Why does this matter? It tells us that data propagation can scale – if you throw bandwidth and optimized code at it – far beyond today’s norms. Solana’s actual consensus isn’t doing 2.7M TPS (and doesn’t need to yet), but if someday it approaches that, the network layer must deliver. JetStreamer’s success hints that the software and network could handle much more throughput, but the bottleneck might soon become the P2P propagation protocol and node bandwidth. In other words, Solana could process more transactions if every node could receive all the data faster.It’s also a reminder that specialization helps: JetStreamer bypasses the normal P2P path by pulling from a data archive, similar conceptually to how a block engine or shred feed might bypass some live hops. The lesson is that with optimized data distribution, Solana’s performance ceiling can rise even further.

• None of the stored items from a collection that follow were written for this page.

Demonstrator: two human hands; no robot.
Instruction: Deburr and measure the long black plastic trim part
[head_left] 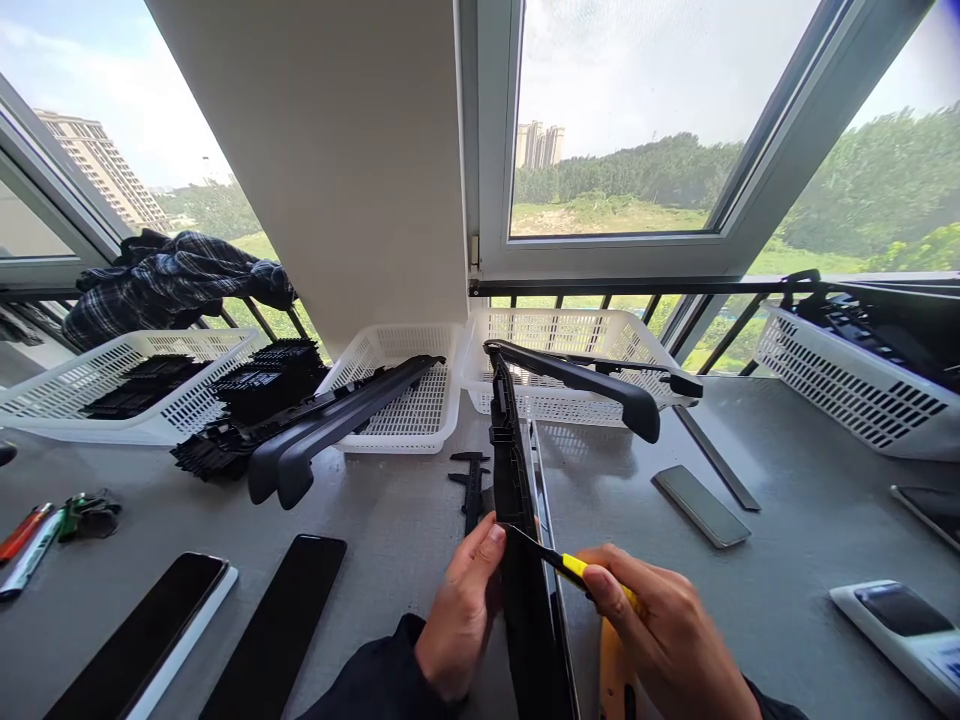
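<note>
My left hand (466,612) is closed round the left edge of a long black plastic trim piece (517,590), which stands lengthwise in front of me with its ribbed inner side showing. In my right hand (660,625) is a yellow and black utility knife (576,568). Its dark tip touches the trim piece's edge, close to my left thumb. Behind my left hand lies a black caliper (471,488), partly hidden. Under my right hand an orange-yellow tool handle (615,675) shows on the table.
White baskets (397,440) line the back, some holding black plastic parts (360,410). More trim pieces (585,378) rest across the middle-right basket. Two dark phone-like slabs (281,620) lie left; a grey block (701,507), a metal ruler (716,460) and a white device (900,625) lie right.
</note>
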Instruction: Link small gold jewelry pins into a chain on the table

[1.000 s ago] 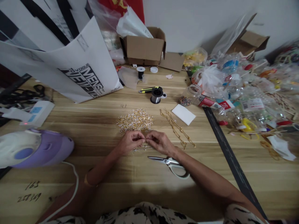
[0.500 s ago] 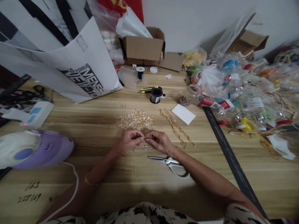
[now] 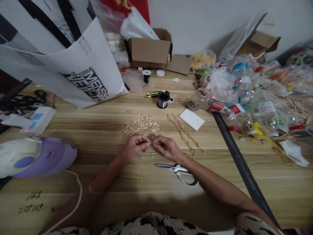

Limitations of the Current Stack
Despite Solana’s advanced design, there are inherent limitations and new pain points emerging as the network and its usage evolve. Here are the key issues where faster or better propagation is needed:
- Geographical Latency & Jitter: Solana is a global network. Validators in Europe vs Asia vs North America will inevitably see different propagation times. Turbine’s multi-hop tree means a block may traverse several relays to reach the far end of the world. If a block originates in Frankfurt and a validator is in Singapore, speed-of-light plus networking hops might add 150-200ms latency at best. In fact, measurements on a similar global setup (Optimum’s ETH test) show even an optimized protocol still sees ~150ms average and spikes to 200-250ms due to “geography and physics”. For Solana’s 400ms slots, that’s a big chunk. Standard Turbine propagation can be even slower for distant nodes or under network congestion. These delays don’t affect consensus finality per se, but they do matter for validators trying not to miss their voting window and for anyone needing real-time data.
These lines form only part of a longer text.